- _What you will do_
Can you set down, exactly as they appear below, the lines from the opening of the material through the one bearing "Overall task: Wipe", minus the pictures?

- _Supplied data_

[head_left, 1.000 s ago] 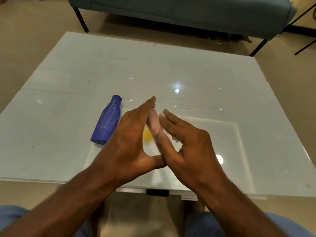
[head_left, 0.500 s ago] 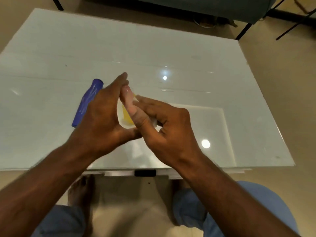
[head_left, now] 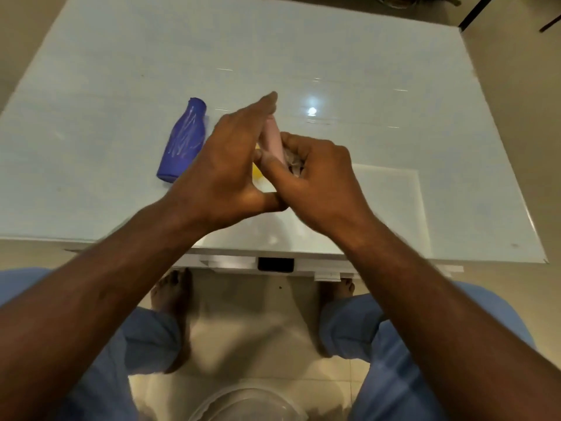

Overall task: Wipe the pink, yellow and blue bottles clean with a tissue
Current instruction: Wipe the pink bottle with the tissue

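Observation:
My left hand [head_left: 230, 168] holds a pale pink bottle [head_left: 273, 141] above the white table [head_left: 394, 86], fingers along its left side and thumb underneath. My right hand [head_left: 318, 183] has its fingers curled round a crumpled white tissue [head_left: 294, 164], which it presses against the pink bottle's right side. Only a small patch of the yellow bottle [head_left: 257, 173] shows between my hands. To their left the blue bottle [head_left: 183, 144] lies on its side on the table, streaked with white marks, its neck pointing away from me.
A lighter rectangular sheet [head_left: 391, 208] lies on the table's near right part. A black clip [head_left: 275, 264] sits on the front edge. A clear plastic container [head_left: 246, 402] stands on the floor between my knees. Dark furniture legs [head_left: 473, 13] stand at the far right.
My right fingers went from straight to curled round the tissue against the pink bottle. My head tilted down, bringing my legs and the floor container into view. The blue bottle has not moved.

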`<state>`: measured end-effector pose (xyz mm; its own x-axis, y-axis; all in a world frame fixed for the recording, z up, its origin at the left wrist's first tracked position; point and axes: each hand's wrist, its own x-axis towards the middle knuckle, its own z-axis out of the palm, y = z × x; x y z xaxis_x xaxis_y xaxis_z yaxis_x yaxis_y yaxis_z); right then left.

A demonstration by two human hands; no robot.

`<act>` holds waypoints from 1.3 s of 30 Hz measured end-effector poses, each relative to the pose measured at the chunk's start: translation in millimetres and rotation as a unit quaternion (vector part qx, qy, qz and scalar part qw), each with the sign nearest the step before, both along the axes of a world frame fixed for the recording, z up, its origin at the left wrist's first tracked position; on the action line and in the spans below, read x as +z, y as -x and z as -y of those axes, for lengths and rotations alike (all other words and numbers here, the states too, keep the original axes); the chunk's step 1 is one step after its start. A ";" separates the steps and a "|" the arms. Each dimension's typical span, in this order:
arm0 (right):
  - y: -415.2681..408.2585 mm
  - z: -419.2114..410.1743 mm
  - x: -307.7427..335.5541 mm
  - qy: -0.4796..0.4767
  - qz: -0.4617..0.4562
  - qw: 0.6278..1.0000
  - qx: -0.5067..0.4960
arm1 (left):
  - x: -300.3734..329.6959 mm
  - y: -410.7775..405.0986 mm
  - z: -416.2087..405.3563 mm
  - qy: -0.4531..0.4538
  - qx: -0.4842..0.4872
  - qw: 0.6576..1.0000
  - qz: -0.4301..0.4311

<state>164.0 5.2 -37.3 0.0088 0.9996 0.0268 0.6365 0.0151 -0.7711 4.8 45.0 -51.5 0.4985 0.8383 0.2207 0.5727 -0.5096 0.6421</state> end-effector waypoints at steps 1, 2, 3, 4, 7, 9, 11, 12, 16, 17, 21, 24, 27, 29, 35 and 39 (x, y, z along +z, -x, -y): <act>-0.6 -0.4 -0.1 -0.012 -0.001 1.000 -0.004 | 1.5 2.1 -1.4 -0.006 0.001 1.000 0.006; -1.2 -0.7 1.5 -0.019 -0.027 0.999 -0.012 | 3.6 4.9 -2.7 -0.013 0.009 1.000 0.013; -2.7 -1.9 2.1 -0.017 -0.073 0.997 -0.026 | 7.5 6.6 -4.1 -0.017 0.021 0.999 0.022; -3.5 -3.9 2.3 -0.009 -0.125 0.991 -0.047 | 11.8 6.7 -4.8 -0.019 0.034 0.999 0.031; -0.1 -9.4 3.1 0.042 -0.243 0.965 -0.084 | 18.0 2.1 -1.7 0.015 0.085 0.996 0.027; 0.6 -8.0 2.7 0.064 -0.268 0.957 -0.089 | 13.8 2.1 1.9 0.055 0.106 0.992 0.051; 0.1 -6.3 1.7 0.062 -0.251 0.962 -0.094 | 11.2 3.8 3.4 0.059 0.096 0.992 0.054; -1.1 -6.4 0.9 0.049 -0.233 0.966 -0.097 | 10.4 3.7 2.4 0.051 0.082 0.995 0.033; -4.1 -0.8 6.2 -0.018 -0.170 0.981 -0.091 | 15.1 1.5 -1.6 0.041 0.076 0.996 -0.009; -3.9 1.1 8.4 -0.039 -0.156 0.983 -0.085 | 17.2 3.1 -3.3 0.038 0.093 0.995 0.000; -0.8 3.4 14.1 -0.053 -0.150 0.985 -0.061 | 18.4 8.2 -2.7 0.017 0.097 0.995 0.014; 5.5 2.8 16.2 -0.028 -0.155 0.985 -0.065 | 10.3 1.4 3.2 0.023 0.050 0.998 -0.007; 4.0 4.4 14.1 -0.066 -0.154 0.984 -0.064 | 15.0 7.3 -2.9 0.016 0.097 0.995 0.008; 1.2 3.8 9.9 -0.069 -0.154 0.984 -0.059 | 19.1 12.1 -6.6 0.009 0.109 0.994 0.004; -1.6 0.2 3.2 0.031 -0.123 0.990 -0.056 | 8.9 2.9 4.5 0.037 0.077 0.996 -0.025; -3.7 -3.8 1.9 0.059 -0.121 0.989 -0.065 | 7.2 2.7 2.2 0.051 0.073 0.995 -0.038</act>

- _Answer below_
[head_left, 1.000 s ago] 
[head_left, 0.500 s ago] 
[head_left, now] 

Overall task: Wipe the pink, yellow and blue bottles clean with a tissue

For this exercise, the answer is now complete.